What the exercise asks: Retype all of the listing exactly, with no pictures.
Source material START
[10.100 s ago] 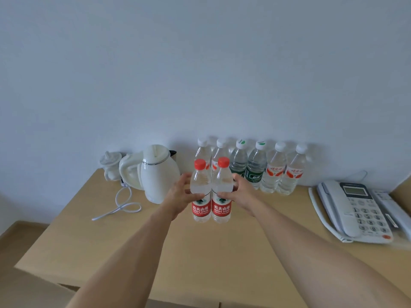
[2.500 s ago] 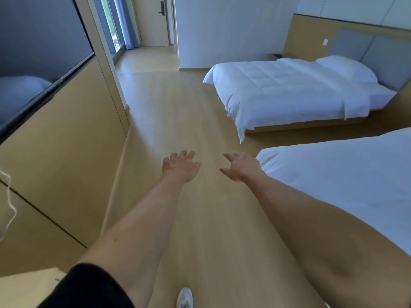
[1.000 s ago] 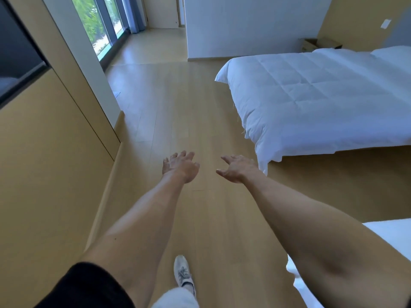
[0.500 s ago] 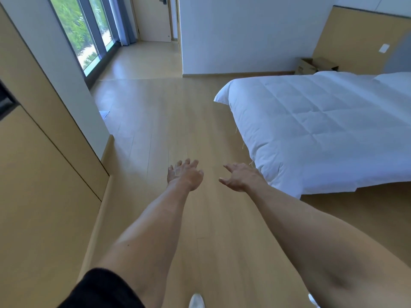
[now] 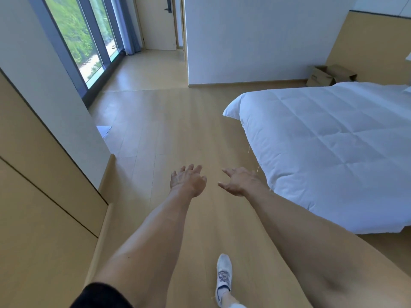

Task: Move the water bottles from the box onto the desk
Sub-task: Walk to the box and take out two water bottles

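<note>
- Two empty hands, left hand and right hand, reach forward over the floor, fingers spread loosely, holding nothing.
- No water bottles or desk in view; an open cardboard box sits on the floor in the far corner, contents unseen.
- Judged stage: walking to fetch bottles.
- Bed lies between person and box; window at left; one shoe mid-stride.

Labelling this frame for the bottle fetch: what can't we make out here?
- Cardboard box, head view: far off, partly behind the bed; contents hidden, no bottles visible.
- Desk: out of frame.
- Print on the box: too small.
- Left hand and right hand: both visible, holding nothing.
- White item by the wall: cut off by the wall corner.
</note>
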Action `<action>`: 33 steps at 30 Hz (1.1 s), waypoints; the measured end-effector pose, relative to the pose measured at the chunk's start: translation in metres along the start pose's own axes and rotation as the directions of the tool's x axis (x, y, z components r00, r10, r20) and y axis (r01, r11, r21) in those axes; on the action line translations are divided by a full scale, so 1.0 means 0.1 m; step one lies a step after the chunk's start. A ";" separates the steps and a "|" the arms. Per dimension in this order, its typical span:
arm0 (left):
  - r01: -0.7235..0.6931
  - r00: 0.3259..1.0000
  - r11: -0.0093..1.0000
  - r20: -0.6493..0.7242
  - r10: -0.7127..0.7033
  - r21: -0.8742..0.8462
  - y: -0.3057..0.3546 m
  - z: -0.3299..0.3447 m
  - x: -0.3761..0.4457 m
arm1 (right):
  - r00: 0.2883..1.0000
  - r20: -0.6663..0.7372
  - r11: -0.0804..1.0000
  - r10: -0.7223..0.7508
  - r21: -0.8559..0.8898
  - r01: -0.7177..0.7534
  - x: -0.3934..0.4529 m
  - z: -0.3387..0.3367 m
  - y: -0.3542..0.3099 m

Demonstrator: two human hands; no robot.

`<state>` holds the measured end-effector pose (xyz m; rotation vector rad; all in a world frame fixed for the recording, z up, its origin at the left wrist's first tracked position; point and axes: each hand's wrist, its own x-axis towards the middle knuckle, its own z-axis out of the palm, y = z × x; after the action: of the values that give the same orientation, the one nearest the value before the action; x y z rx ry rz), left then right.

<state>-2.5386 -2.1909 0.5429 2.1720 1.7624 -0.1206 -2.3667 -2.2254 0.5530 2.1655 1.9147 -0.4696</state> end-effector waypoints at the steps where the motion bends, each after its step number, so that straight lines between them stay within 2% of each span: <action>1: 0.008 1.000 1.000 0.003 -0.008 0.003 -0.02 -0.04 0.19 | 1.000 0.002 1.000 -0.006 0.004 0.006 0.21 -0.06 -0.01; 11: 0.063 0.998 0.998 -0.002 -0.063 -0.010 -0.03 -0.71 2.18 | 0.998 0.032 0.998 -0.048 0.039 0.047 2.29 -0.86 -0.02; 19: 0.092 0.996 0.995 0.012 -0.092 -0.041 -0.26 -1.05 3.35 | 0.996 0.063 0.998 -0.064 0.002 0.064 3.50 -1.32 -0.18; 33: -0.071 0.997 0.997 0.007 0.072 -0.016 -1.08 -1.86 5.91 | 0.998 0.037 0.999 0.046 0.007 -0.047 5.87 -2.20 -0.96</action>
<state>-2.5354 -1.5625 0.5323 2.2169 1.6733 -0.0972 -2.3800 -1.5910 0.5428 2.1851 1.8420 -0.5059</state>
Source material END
Answer below:
[10.100 s ago] 
[2.500 s ago] 
[1.000 s ago] 
[0.500 s ago] 
[now] 

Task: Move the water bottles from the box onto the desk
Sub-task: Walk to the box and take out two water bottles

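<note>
- Two empty hands, left hand and right hand, reach forward over the floor, fingers spread loosely, holding nothing.
- No water bottles or desk in view; an open cardboard box sits on the floor in the far corner, contents unseen.
- Judged stage: walking to fetch bottles.
- Bed lies between person and box; window at left; one shoe mid-stride.

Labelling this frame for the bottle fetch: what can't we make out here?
- Cardboard box, head view: far off, partly behind the bed; contents hidden, no bottles visible.
- Desk: out of frame.
- Print on the box: too small.
- Left hand and right hand: both visible, holding nothing.
- White item by the wall: cut off by the wall corner.
</note>
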Action `<action>`: 33 steps at 30 Hz (1.1 s), waypoints; the measured end-effector pose, relative to the pose measured at the chunk's start: translation in metres along the start pose's own axes and rotation as the directions of the tool's x axis (x, y, z components r00, r10, r20) and y axis (r01, r11, r21) in those axes; on the action line translations are divided by a full scale, so 1.0 means 0.1 m; step one lies a step after the chunk's start. A ";" separates the steps and a "|" the arms. Per dimension in this order, its typical span:
arm0 (left):
  - r01: -0.7235..0.6931
  - r00: 0.3259..1.0000
  - r11: -0.0093..1.0000
  - r20: -0.6493..0.7242
  - r10: -0.7127..0.7033
  - r21: -0.8742..0.8462
  - y: -0.3057..0.3546 m
  - z: -0.3299..0.3447 m
  - x: -0.3761..0.4457 m
arm1 (right):
  - r00: 0.2883..1.0000
  - r20: -0.6663..0.7372
  - r11: -0.0804..1.0000
  - r10: -0.7223..0.7508
  - r21: -0.8559..0.8898
  - r01: -0.7177..0.7534
  - x: -0.3934..0.4529 m
  - z: -0.3387..0.3367 m
  - y: -0.3542..0.3099 m

Demonstrator: two human hands; no robot.

`<state>` holds the measured end-effector pose (xyz m; rotation vector rad; all in a world frame fixed for the recording, z up, its origin at the left wrist's first tracked position; point and axes: each hand's wrist, its own x-axis towards the middle knuckle, its own z-axis out of the palm, y = z × x; after the action: of the values that give the same orientation, the one nearest the value before the action; x y z rx ry rz), left then right.

<state>-2.5386 -2.1909 0.5429 2.1720 1.7624 -0.1206 -2.3667 -2.2254 0.5530 2.1655 1.9147 -0.4696</state> end-effector waypoints at the steps where the motion bends, each after its step number, so that straight lines between them stay within 2% of each span: <action>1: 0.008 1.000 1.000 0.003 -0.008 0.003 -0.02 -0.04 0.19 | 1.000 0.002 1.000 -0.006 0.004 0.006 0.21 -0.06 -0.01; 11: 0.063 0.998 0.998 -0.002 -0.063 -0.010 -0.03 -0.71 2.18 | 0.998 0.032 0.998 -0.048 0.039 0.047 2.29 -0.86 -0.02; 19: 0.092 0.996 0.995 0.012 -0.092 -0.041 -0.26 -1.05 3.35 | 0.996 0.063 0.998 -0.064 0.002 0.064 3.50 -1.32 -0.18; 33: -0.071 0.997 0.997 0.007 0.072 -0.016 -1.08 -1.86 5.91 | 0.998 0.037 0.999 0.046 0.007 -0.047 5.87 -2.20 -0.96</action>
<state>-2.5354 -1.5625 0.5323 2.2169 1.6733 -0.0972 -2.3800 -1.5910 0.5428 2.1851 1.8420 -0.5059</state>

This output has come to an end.